Problem to work on
The data is to be repeated exactly, with the images removed.

Recorded information
[Start of Attachment]
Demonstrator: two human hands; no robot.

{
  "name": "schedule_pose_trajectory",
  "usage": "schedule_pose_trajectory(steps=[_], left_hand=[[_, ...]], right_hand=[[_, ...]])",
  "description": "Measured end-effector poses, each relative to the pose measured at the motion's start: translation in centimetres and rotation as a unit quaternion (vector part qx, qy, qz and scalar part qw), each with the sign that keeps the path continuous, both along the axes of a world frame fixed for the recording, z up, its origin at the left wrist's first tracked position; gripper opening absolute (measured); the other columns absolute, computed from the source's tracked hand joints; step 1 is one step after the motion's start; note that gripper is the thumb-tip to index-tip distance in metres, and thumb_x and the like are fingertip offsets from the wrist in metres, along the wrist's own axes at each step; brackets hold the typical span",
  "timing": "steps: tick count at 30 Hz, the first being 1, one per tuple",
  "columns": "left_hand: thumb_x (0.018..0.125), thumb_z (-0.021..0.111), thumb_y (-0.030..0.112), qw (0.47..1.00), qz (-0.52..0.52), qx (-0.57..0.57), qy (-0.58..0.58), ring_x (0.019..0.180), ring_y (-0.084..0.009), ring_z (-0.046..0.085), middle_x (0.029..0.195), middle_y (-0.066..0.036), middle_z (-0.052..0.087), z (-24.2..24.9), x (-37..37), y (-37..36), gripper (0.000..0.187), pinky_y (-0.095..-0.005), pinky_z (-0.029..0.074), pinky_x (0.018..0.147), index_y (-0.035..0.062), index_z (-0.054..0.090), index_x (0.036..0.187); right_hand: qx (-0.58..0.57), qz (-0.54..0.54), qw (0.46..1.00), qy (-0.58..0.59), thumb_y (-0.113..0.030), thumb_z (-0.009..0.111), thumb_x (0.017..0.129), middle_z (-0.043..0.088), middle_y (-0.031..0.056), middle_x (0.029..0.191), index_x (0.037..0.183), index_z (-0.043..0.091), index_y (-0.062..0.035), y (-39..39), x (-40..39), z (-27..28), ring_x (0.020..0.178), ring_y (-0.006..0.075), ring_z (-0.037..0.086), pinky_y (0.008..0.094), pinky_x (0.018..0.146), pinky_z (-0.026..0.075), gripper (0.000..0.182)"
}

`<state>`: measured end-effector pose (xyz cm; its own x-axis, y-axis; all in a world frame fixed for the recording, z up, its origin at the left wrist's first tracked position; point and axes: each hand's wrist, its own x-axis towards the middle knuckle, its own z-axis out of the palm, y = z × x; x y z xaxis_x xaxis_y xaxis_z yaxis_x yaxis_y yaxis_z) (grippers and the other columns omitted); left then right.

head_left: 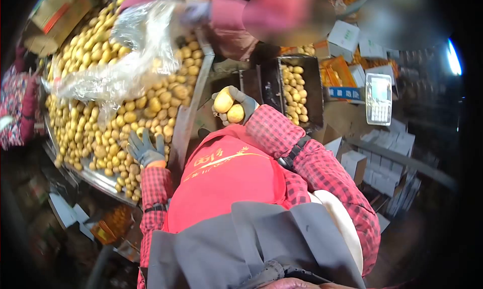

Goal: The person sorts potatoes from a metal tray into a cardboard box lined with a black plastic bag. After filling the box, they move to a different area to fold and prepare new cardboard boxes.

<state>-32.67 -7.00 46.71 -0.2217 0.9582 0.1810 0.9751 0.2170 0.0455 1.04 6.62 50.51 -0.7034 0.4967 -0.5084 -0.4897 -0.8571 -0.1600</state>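
My right hand (246, 104), in a grey glove, is closed around two yellow potatoes (224, 102) just in front of my red apron. Lower left, my left hand (146, 149), gloved too, rests palm down on the heap of potatoes (105, 143) with its fingers spread. The heap fills a metal-edged sorting table (183, 138). Crumpled clear plastic (136, 70) lies across part of the potatoes. To the right of my right hand stands a dark crate (316, 95) with potatoes in it.
Across the table a co-worker in a pink sleeve (229, 11) touches the plastic; another person (20, 105) is at the far left. A scale display (379, 99) stands at the right, near white cartons (344, 35) and an orange box (334, 72). A cardboard box (63, 15) sits upper left.
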Motion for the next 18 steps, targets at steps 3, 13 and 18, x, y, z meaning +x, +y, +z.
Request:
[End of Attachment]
Answer to this task
Demonstrator: two human hands; no robot.

{
  "name": "schedule_pose_trajectory",
  "usage": "schedule_pose_trajectory(steps=[_], left_hand=[[_, ...]], right_hand=[[_, ...]])",
  "description": "Measured end-effector poses, each relative to the pose measured at the motion's start: translation in centimetres and rotation as a unit quaternion (vector part qx, qy, qz and scalar part qw), each with the sign that keeps the path continuous, both along the axes of a world frame fixed for the recording, z up, its origin at the left wrist's first tracked position; gripper opening absolute (measured); the other columns absolute, computed from the source's tracked hand joints; step 1 is one step after the motion's start; note that gripper is the thumb-tip to index-tip distance in metres, and thumb_x and the like are fingertip offsets from the wrist in metres, along the wrist's own axes at each step; brackets hold the typical span",
  "timing": "steps: tick count at 30 Hz, the first being 1, one per tuple",
  "columns": "left_hand: thumb_x (0.018..0.125), thumb_z (-0.021..0.111), thumb_y (-0.030..0.112), qw (0.47..1.00), qz (-0.52..0.52), qx (-0.57..0.57), qy (-0.58..0.58), ring_x (0.019..0.180), ring_y (-0.084..0.009), ring_z (-0.046..0.085), middle_x (0.029..0.195), middle_y (-0.066..0.036), middle_z (-0.052..0.087), z (-24.2..24.9), x (-37..37), y (-37..36), gripper (0.000..0.187), pinky_y (-0.095..-0.005), pinky_z (-0.029..0.074), pinky_x (0.018..0.147), index_y (-0.035..0.062), index_z (-0.054..0.090), index_x (0.036..0.187); right_hand: qx (-0.58..0.57), qz (-0.54..0.54), qw (0.46..1.00), qy (-0.58..0.59), thumb_y (-0.113..0.030), thumb_z (-0.009..0.111), thumb_x (0.017..0.129), middle_z (-0.043..0.088), middle_y (-0.031..0.056), middle_x (0.029..0.191), index_x (0.037..0.183), index_z (-0.043..0.091), index_y (-0.062..0.035), y (-39..39), x (-40..39), z (-27..28), ring_x (0.020..0.178), ring_y (-0.006..0.075), ring_z (-0.037..0.086), pinky_y (0.008..0.094), pinky_x (0.018..0.146), pinky_z (-0.026..0.075), gripper (0.000..0.182)"
}

`<state>`: measured end-effector pose (xyz cm; its own x-axis, y-axis; all in a world frame fixed for the recording, z up, its origin at the left wrist's first tracked position; point and axes: each hand's wrist, its own x-axis towards the middle knuckle, its own z-axis out of the palm, y = z × x; x y z xaxis_x xaxis_y xaxis_z yaxis_x yaxis_y yaxis_z) (grippers and the other columns omitted); left then right.

head_left: 

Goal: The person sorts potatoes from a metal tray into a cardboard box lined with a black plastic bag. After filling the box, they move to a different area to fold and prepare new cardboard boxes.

<state>-32.67 -7.00 46.71 -0.2217 0.9582 0.1810 0.9751 0.2170 0.0455 1.04 6.62 50.51 -0.7034 0.4967 -0.5084 -0.4897 -0.8571 -0.1600</state>
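My right hand (246, 104), in a grey glove, is closed around two yellow potatoes (224, 102) just in front of my red apron. Lower left, my left hand (146, 149), gloved too, rests palm down on the heap of potatoes (105, 143) with its fingers spread. The heap fills a metal-edged sorting table (183, 138). Crumpled clear plastic (136, 70) lies across part of the potatoes. To the right of my right hand stands a dark crate (316, 95) with potatoes in it.
Across the table a co-worker in a pink sleeve (229, 11) touches the plastic; another person (20, 105) is at the far left. A scale display (379, 99) stands at the right, near white cartons (344, 35) and an orange box (334, 72). A cardboard box (63, 15) sits upper left.
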Motion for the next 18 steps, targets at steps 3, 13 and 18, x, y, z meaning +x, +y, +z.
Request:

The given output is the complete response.